WHY would UK's airport need to be certified by EU, by other countries to show to be safe? That is so ridiculous to begin with. Why is it UK cannot certify its own airports? What if UK never joined EU? What, its airports would never be certified as safe? What about USA, Canada, Japan who are never part of EU? Their airports are not safe? UK, when it's within EU, its airports are all "certified safe", all of sudden, 1 minute after it leaves EU, its airports are all unsafe? LOL This just shows how ludicrous this EU situation is. What if UK's airports are not "certified safe" after Brexit? What airplanes would never land in UK? For those people who need to go to UK would have to land in Ireland or France and then what take a train or bus or a ferry to cross the English channel to go to UK? LOL
If th is is really true, this just shows one more reason why leaving EU is such a good idea the way how draconian EU is that it tries to control every single aspect of your life and forces all of its members to depend on it just to operate something so basic as an airport.
Every single country that has air travel to the U.S. has signed an agreement with the U.S. to allow that and has a set of protocols, standards, and enforcement mechanisms that the U.S. agrees are adequate as well as bilateral obligations between the two entities. And vice versa for countries with flights from the U.S. Until now the EU has performed this function for the U.K. As of Brexit, they no longer fall under the EU's protocols, standards, and enforcement mechanisms. Until the U.S. and the U.K., and Japan and the U.K., and Canada and the U.K..... and every other country that previously set up an agreement with the EU, does so with the U.K. they are not covered by any agreement to operate in those countries.

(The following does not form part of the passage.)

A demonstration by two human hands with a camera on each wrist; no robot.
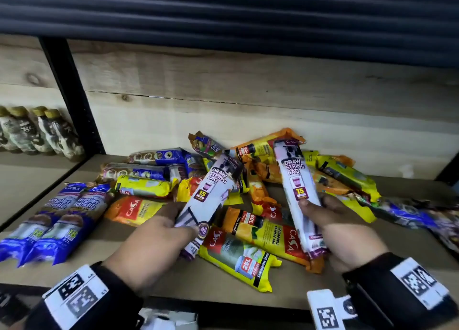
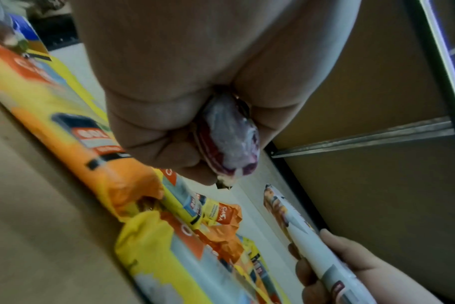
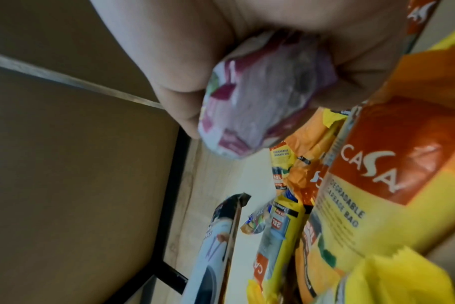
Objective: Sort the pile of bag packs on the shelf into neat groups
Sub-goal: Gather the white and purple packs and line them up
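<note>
A loose pile of yellow, orange and blue bag packs (image 1: 250, 180) covers the middle of the wooden shelf (image 1: 111, 240). My left hand (image 1: 159, 237) grips the lower end of a white and purple draw string bag pack (image 1: 211, 193), tilted up to the right above the pile. My right hand (image 1: 345, 227) grips a second, identical draw string pack (image 1: 298, 188), held nearly upright. The left wrist view shows the purple end (image 2: 229, 139) of the left pack inside my curled fingers, and the right wrist view shows the right pack's end (image 3: 268, 96) the same way.
Two blue singlet handle packs (image 1: 57, 220) lie side by side at the shelf's left front. More blue packs (image 1: 422, 217) lie blurred at the right. Several bottles (image 1: 37, 133) stand on the neighbouring shelf past a black upright post (image 1: 72, 93). A wood back wall (image 1: 248, 106) closes the shelf.
</note>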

It is silly, 30 seconds after Brexit. It's silly 5 minutes and maybe even 5 days after Brexit. But what about 30 days, when things may or may not have changed in the U.K., who the fuck knows because there are no protocols or standards or enforcement mechanisms, no obligations, no obligations, no nothing.

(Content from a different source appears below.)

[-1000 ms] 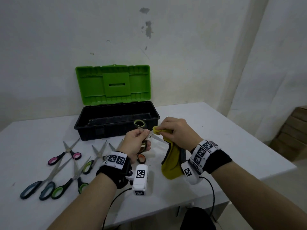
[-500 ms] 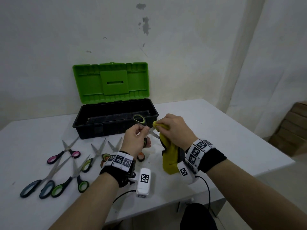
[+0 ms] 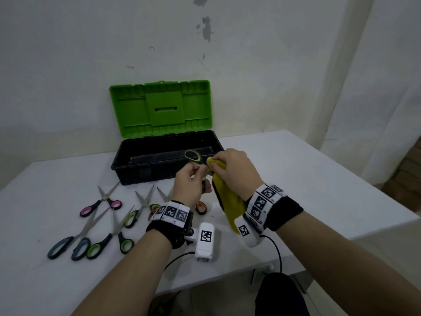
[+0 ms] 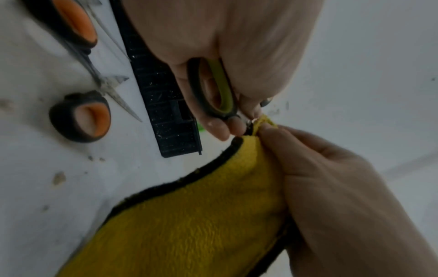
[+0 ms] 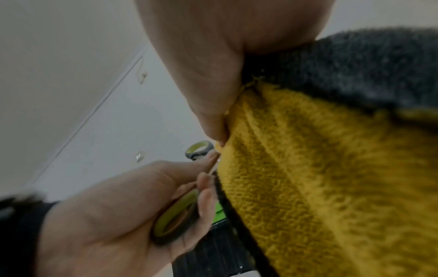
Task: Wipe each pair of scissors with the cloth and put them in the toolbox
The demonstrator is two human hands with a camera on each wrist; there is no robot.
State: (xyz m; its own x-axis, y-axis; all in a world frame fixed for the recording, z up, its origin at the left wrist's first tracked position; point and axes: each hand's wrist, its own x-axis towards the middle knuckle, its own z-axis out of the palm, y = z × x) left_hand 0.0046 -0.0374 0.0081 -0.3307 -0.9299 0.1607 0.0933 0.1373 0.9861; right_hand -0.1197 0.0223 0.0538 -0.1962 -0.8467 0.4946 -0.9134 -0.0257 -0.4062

The world is highly interconnected and it is able to be highly interconnected because of a huge web of bilateral and multilateral agreements between nations. No matter if you like that or not, its reality. I run a subsidiary in Canada from the U.S., and even in that I rely on a whole slew of agreements between the U.S. and Canada that allow me to operate there without having to obtain Canadian specific licenses, certifications, training.... If all those were to go away tomorrow it would have a huge impact on my small little operation, as will happen on a much greater scale with the no deal Brexit you all seem to be headed for. Again, I'm not trying to convince you of anything, this is simply reality.
And yes, if Brexit happened tomorrow aircraft originating in the U.K. would not be able to land in the Europe, or almost anywhere else until bilateral agreements had been arranged (it looks like they've already done so for the U.S.). Ryanair has formally warned investors of a “distinct possibility” that flights between the UK and the EU could be grounded from the moment of Brexit “for an unknown period of time”. I'm not making this shit up, it's the reality of how the world works.